Data segment:
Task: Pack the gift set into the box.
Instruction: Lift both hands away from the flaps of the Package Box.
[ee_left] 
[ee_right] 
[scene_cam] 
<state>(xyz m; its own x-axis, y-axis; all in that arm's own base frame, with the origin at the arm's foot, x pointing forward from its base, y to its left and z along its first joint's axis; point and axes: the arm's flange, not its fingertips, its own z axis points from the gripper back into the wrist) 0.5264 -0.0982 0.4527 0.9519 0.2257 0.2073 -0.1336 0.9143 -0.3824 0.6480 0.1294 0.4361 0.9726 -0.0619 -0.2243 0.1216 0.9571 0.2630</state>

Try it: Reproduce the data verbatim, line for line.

Written response:
Task: Pack the gift set into the box.
Instruction: Lift both hands away from the flaps of the Package Box.
[ee_left] 
[ee_right] 
[scene_cam] 
<state>(xyz m; its own x-axis, y-axis; all in that arm's own base frame, with the origin at the arm's foot, x pointing forward from its base, y to its left and z along its first joint's axis; point and axes: the arm's flange, not its fingertips, its own z axis points from the gripper back into the wrist) 0.5264 -0.0982 0.4527 0.9519 0.2257 0.2073 -0.1336 0.9143 -0.3824 0.6480 0.1294 0.4361 0.9726 -0.0619 -0.2243 0.1216 0.9571 0.2630</state>

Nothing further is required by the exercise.